> Your task:
Print the whole listing exactly as it appears, but skip the pictures.

> Stored data:
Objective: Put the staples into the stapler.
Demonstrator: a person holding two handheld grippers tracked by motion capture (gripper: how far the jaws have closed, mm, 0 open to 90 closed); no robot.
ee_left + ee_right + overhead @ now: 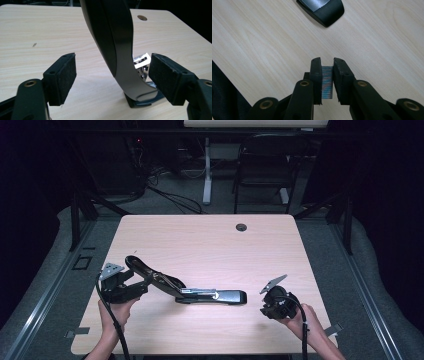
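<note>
Right gripper [327, 75], nearest the table edge: jaws nearly closed on a strip of staples [327, 83], pinched flat between the pads. Left gripper [112, 75]: jaws wide apart, straddling the raised lid [112, 45] of the stapler [200, 292] without touching it.

Stapler lies mid-table, hinged open, base flat on the table [210, 240].

Risks: the thin strip may snap or slip if the pinch twists; the unheld lid may drop shut before loading.

Count: one stapler, one staple strip, two grippers. Beyond the table, one chair [262, 165].
</note>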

> Problem solution:
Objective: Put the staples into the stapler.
Demonstrator: a person holding two handheld grippers tracked by motion capture (gripper: how far the jaws have closed, mm, 0 open to 90 closed); no robot.
ee_left + ee_right + overhead @ now: 
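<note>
Right gripper [327, 75], nearest the table edge: jaws nearly closed on a strip of staples [327, 83], pinched flat between the pads. Left gripper [112, 75]: jaws wide apart, straddling the raised lid [112, 45] of the stapler [200, 292] without touching it.

Stapler lies mid-table, hinged open, base flat on the table [210, 240].

Risks: the thin strip may snap or slip if the pinch twists; the unheld lid may drop shut before loading.

Count: one stapler, one staple strip, two grippers. Beyond the table, one chair [262, 165].
</note>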

The exercise calls for nothing further.